Languages In South Africa

South Africa is perhaps one of the most linguistically diverse countries in the world. The African continent has a huge number of languages, actually...

South Africa has 11 official languages. The five most common languages feature in the national anthem (having a stanza each), likely making it one of the hardest anthems to learn. However, it was a welcome change to hear it at the Olympics instead of The Star Spangled Banner or March of the Volunteers, the anthems of the USA and China respectively.

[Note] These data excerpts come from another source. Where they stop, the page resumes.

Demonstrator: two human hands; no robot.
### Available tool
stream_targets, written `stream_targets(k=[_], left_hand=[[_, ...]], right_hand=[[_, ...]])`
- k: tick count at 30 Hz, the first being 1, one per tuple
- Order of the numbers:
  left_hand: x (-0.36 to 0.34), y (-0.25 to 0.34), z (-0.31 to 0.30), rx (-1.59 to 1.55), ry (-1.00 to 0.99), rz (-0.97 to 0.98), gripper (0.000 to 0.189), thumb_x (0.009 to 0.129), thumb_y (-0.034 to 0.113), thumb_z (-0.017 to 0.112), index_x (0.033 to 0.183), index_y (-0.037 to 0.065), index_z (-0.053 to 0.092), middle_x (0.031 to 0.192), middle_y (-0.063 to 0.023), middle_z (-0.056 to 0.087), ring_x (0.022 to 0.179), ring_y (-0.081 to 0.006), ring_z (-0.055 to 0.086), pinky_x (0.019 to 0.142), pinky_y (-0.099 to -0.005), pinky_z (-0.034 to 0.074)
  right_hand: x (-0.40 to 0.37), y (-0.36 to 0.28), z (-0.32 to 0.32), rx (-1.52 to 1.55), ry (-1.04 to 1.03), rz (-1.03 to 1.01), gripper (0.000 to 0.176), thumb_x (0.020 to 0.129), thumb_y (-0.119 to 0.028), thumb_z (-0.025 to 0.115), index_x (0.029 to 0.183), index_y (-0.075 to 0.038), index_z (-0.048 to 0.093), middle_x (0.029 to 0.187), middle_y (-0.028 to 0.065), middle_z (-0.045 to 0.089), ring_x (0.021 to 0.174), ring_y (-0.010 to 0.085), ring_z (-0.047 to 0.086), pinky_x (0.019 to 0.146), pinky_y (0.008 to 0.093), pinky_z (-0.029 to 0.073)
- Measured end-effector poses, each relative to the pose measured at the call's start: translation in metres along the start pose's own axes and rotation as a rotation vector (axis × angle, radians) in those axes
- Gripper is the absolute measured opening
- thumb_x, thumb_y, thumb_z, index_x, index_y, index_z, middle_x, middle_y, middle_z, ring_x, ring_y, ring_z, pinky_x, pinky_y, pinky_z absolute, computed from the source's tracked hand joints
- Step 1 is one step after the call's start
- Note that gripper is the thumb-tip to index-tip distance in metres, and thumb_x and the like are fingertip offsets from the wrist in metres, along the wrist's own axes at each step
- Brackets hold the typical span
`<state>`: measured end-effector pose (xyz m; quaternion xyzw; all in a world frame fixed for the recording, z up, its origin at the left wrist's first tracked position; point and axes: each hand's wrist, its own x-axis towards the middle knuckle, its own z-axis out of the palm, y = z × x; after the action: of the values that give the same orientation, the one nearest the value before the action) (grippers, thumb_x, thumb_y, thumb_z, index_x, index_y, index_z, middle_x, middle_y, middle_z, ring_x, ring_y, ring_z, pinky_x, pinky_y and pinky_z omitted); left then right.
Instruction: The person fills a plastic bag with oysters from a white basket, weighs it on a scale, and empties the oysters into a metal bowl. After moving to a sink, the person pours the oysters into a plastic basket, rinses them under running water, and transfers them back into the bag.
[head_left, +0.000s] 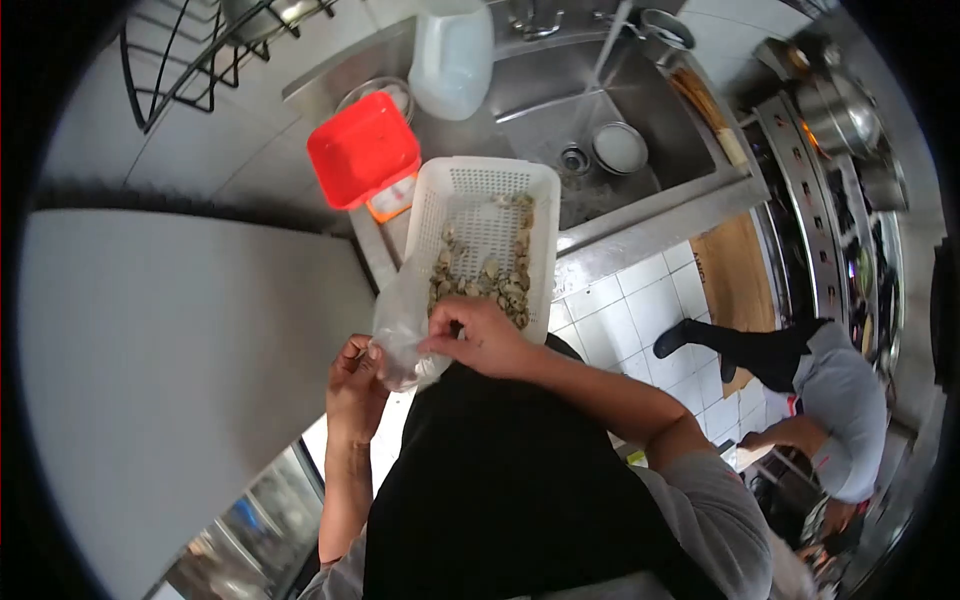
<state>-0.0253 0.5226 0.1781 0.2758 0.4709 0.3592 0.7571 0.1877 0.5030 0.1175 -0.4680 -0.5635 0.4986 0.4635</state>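
A clear plastic bag hangs between my two hands, at the lower left of a white perforated basket. My left hand pinches the bag's left edge between thumb and fingers. With curled fingers, my right hand grips the bag's right side, close to the basket's near end. Small clams lie in the basket, mostly along its right side and near end. Whether anything is inside the bag I cannot make out.
Water runs into a steel sink holding a round bowl. A red container and whitish jug stand left of it. Another person is at the right, near the stove. A wire rack hangs upper left.
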Motion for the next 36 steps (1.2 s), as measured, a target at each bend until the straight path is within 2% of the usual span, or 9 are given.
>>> stream_targets(k=[4,6,8,10,13,16,21,26,36], left_hand=[[-0.010,0.008,-0.011,0.154,0.299,0.184,0.011,0.098,0.021,0.062,0.091,0.013,0.060,0.076,0.0063,0.050,0.067,-0.0065,0.046,0.061,-0.0229,0.039],[-0.012,0.024,-0.028,0.646,0.371,0.418,0.017,0.098,0.023,0.061,0.092,0.007,0.062,0.071,0.0054,0.050,0.060,-0.0063,0.042,0.055,-0.0238,0.036],[-0.001,0.019,-0.036,0.859,0.424,0.388,0.022,0.097,0.025,0.063,0.092,0.004,0.063,0.066,0.0023,0.049,0.058,-0.0076,0.039,0.053,-0.0269,0.034],[0.023,-0.003,-0.042,1.103,0.401,0.355,0.035,0.095,0.032,0.065,0.096,-0.003,0.065,0.055,-0.0067,0.045,0.055,-0.0106,0.036,0.050,-0.0329,0.033],[0.068,-0.036,-0.021,1.302,0.282,0.182,0.051,0.088,0.049,0.068,0.102,0.000,0.067,0.084,-0.0256,0.067,0.083,-0.0432,0.065,0.074,-0.0462,0.050],[0.097,-0.068,-0.035,1.225,0.072,0.286,0.040,0.089,0.038,0.065,0.102,0.000,0.066,0.090,-0.0262,0.067,0.090,-0.0453,0.064,0.079,-0.0502,0.049],[0.092,-0.081,-0.035,1.188,0.134,0.272,0.033,0.091,0.032,0.062,0.099,0.000,0.066,0.090,-0.0262,0.067,0.092,-0.0451,0.062,0.081,-0.0509,0.048],[0.083,-0.082,-0.031,1.180,0.180,0.207,0.030,0.093,0.030,0.060,0.098,0.000,0.064,0.086,-0.0271,0.066,0.088,-0.0469,0.061,0.078,-0.0527,0.048],[0.069,-0.105,-0.038,1.135,0.163,0.449,0.026,0.095,0.023,0.061,0.095,-0.003,0.061,0.078,-0.0290,0.063,0.077,-0.0482,0.061,0.068,-0.0507,0.048]], right_hand=[[0.036,0.000,-0.034,-0.006,-0.233,0.126,0.026,0.087,-0.027,0.073,0.093,-0.003,0.067,0.079,0.0127,0.066,0.074,0.0226,0.065,0.069,0.0349,0.050],[0.062,0.014,-0.065,-0.221,-0.241,0.223,0.031,0.089,-0.030,0.070,0.105,-0.004,0.067,0.094,0.0159,0.068,0.090,0.0287,0.067,0.080,0.0388,0.052],[0.078,0.043,-0.098,-0.743,-0.168,-0.104,0.033,0.088,-0.027,0.068,0.111,-0.003,0.064,0.105,0.0174,0.065,0.100,0.0335,0.064,0.087,0.0429,0.051],[0.091,0.070,-0.121,-0.947,-0.329,-0.112,0.034,0.087,-0.026,0.067,0.112,-0.002,0.064,0.108,0.0172,0.063,0.103,0.0343,0.061,0.090,0.0437,0.050],[0.093,0.094,-0.124,-1.208,-0.498,-0.220,0.036,0.085,-0.024,0.066,0.112,-0.001,0.063,0.112,0.0162,0.061,0.110,0.0340,0.057,0.094,0.0448,0.048],[0.093,0.114,-0.126,-1.398,-0.487,-0.328,0.039,0.084,-0.025,0.065,0.112,0.001,0.062,0.115,0.0154,0.059,0.117,0.0322,0.052,0.095,0.0453,0.046],[0.062,0.128,-0.116,-1.685,-0.414,-0.215,0.043,0.085,-0.027,0.064,0.115,0.003,0.061,0.119,0.0167,0.056,0.124,0.0326,0.045,0.098,0.0459,0.044],[0.046,0.080,-0.089,-1.318,-0.575,0.344,0.040,0.084,-0.025,0.064,0.112,0.003,0.063,0.117,0.0201,0.056,0.111,0.0385,0.056,0.093,0.0473,0.049],[0.042,0.097,-0.106,-1.613,-0.190,-0.282,0.049,0.087,-0.033,0.064,0.118,0.004,0.061,0.120,0.0236,0.054,0.111,0.0354,0.056,0.089,0.0428,0.052]])
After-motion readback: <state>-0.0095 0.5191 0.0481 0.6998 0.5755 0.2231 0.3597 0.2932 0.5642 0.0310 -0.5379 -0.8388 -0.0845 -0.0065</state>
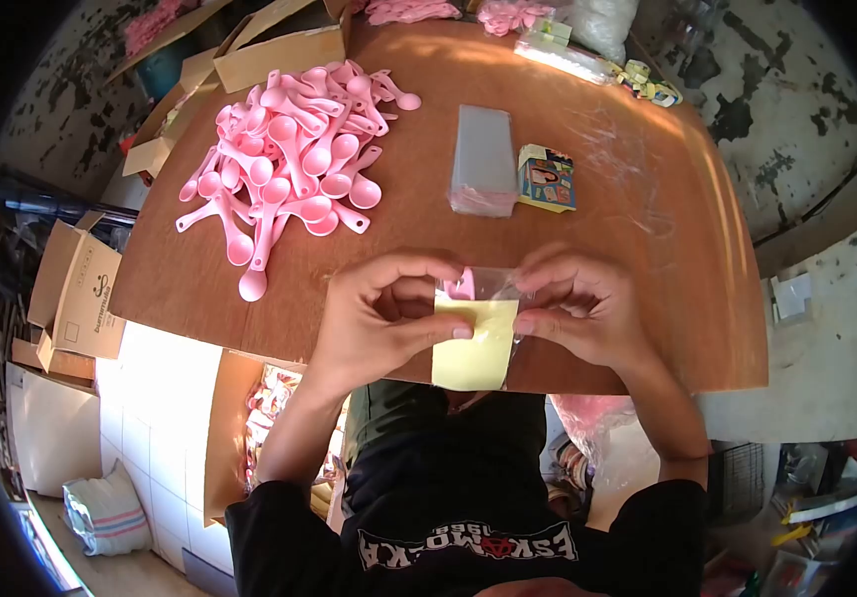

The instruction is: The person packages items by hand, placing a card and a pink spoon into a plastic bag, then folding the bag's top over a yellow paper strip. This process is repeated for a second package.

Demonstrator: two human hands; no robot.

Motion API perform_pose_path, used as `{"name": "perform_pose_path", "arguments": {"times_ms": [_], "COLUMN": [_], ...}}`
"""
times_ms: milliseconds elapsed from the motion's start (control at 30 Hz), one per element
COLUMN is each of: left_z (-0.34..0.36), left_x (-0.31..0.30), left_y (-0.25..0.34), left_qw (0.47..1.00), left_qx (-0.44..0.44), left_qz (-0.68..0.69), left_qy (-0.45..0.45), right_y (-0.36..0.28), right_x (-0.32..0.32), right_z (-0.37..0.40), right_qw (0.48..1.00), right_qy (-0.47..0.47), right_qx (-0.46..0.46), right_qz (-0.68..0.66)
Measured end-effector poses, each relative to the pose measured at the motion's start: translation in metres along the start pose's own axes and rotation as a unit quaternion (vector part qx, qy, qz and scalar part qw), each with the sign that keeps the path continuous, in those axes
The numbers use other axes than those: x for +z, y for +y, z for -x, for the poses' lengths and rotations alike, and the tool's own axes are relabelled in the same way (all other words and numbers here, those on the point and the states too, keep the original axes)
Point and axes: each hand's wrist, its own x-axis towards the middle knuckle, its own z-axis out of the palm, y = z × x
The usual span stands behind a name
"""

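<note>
A clear plastic bag with a yellow card point(473, 348) in it is held upright near the table's front edge. The handle end of a pink spoon point(461, 285) shows behind the card's top. My left hand point(388, 313) pinches the bag's left side, thumb on the card. On the right side, my right hand point(582, 308) pinches the clear film between thumb and fingers. Beyond the hands lie a stack of clear bags point(483, 159) and, touching its right side, a stack of printed cards point(548, 179). A large heap of pink spoons point(289, 149) lies at the left.
Open cardboard boxes point(284, 55) stand at the table's back left, another box point(80, 284) left of it. Clear film scraps point(637, 169) lie on the brown table point(398, 219) at right. Packaged items point(568, 55) sit at the back. A box of wrapped items point(234, 428) stands below.
</note>
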Motion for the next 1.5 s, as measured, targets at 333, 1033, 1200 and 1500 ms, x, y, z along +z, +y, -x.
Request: {"name": "perform_pose_path", "arguments": {"times_ms": [333,1033,1200,1500], "left_z": [0.145,0.075,0.026,0.007], "left_x": [-0.103,-0.009,0.017,0.022], "left_y": [-0.019,0.004,-0.012,-0.042], "left_qw": [0.828,0.98,0.97,0.883], "left_qx": [-0.283,-0.064,-0.089,-0.179], "left_qz": [-0.47,-0.03,0.222,0.429], "left_qy": [-0.115,-0.187,0.047,0.059], "right_y": [0.01,0.049,0.003,-0.009], "right_x": [-0.028,-0.043,0.007,0.031], "right_z": [-0.041,-0.114,-0.068,-0.019], "right_qw": [0.971,0.839,0.785,0.771], "right_qy": [0.018,0.042,0.01,-0.09], "right_qx": [-0.006,-0.109,-0.192,-0.276], "right_qz": [0.24,0.531,0.588,0.566]}}
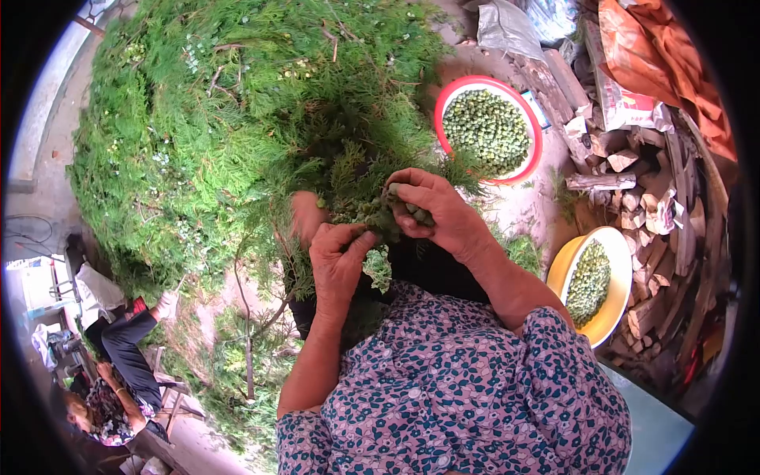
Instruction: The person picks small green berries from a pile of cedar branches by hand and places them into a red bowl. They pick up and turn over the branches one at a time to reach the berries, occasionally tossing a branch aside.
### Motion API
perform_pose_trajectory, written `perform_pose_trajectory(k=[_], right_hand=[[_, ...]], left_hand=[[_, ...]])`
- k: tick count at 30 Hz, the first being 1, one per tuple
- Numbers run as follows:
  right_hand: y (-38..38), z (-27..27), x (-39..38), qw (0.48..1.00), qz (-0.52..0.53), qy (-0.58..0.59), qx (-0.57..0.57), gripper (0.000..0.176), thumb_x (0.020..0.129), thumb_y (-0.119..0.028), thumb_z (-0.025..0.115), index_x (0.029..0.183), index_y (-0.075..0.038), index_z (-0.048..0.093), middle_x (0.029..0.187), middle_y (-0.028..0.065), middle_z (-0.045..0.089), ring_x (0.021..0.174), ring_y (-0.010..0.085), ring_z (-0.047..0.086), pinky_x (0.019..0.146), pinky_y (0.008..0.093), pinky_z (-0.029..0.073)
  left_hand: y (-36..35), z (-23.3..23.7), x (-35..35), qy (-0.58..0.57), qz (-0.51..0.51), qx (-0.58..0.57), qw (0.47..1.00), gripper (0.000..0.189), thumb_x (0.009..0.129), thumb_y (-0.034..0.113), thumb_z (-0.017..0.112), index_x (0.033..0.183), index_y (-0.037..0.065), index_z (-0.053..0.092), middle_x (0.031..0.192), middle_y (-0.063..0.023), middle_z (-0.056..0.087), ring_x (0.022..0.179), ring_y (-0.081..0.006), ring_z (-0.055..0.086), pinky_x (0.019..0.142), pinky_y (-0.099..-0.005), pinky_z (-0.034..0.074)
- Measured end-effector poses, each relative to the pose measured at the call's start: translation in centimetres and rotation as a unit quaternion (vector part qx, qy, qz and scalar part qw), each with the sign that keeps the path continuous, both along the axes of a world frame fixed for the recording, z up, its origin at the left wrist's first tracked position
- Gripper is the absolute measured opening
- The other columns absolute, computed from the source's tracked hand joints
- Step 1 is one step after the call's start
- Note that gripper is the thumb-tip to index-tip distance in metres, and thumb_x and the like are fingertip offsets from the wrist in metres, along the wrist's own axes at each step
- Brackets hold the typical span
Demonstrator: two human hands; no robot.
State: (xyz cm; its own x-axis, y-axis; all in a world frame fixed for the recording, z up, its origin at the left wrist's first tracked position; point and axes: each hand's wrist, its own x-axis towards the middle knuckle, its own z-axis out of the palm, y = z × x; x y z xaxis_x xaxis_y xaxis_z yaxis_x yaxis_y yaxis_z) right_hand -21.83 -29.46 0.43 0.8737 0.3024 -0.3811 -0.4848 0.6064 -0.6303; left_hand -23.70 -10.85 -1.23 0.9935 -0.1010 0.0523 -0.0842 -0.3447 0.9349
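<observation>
Over my lap, my left hand (336, 257) pinches a green branch (356, 207) between thumb and fingers. To its right and slightly higher, my right hand (435, 210) is curled around several small green cones (417, 212), close to the same branch. Feathery foliage hangs between and beyond both hands. A red-rimmed white basin (537, 141) holding many green cones stands on the floor past my right hand. Nearer my right elbow is a yellow basin (621, 273), also partly filled with green cones.
A large heap of cut green branches (190, 158) spreads ahead and left. Split firewood (633, 206) is stacked at the right below an orange tarp (657, 63). Another person (119, 396) sits at the lower left. A pale blue surface (645, 416) lies at the lower right.
</observation>
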Motion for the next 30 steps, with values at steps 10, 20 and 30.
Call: perform_pose_trajectory(k=[10, 20, 30], right_hand=[[0.1, -0.7, -0.2, 0.999, 0.002, 0.029, 0.039, 0.016, 0.089, -0.006, 0.051, 0.104, -0.001, 0.056, 0.079, 0.0042, 0.055, 0.058, 0.0083, 0.049, 0.041, 0.0177, 0.035], [0.9, -0.9, -0.5, 0.998, 0.007, -0.049, -0.043, 0.015, 0.089, -0.01, 0.055, 0.1, 0.0, 0.06, 0.068, -0.0014, 0.052, 0.055, 0.0043, 0.047, 0.042, 0.0171, 0.033], [1.7, -0.1, -0.8, 0.974, 0.052, -0.109, -0.194, 0.016, 0.083, -0.01, 0.061, 0.095, 0.0, 0.061, 0.066, -0.0024, 0.054, 0.053, 0.0025, 0.047, 0.043, 0.0167, 0.036]], left_hand=[[0.2, 0.8, 0.4, 0.174, 0.022, -0.191, 0.966, 0.015, 0.079, 0.005, 0.066, 0.092, -0.003, 0.064, 0.082, -0.0002, 0.055, 0.075, -0.0077, 0.052, 0.069, -0.0223, 0.043], [-0.6, 0.6, 0.1, 0.054, 0.015, 0.004, 0.998, 0.03, 0.071, 0.009, 0.071, 0.098, 0.002, 0.06, 0.079, -0.0051, 0.059, 0.074, -0.0173, 0.055, 0.072, -0.0288, 0.043], [-0.1, 0.0, -0.1, -0.159, 0.003, 0.12, 0.98, 0.029, 0.072, 0.007, 0.07, 0.099, 0.005, 0.061, 0.082, -0.0067, 0.059, 0.076, -0.0222, 0.053, 0.077, -0.0312, 0.041]])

If we steer clear of some of the cultural issues that have plagued South Africa over the years and concentrate solely on language we find ourselves in a true linguistic melting pot. In that respect, the country earns itself the title of the Rainbow Nation, which was coined by none other than The Lingua File's favourite South African Archbishop, Desmond Tutu.

South Africa's flag, adopted in 1994, is apparently symbolic of something.

The official languages of South Africa are Afrikaans, English, Ndebele, Northern Sotho, Sotho, Swazi, Tswana, Tsonga, Venda, Xhosa and Zulu. Afrikaans and English are Germanic languages, while the other nine are Bantu languages.

The "Rainbow Nation" in glorious linguistic technicolour.

The languages of South Africa have fairly distinct geographic areas in which they are used. From a European point of view it's not uncommon to expect this amount of linguistic diversity across such distances, but you have to consider that this is one country.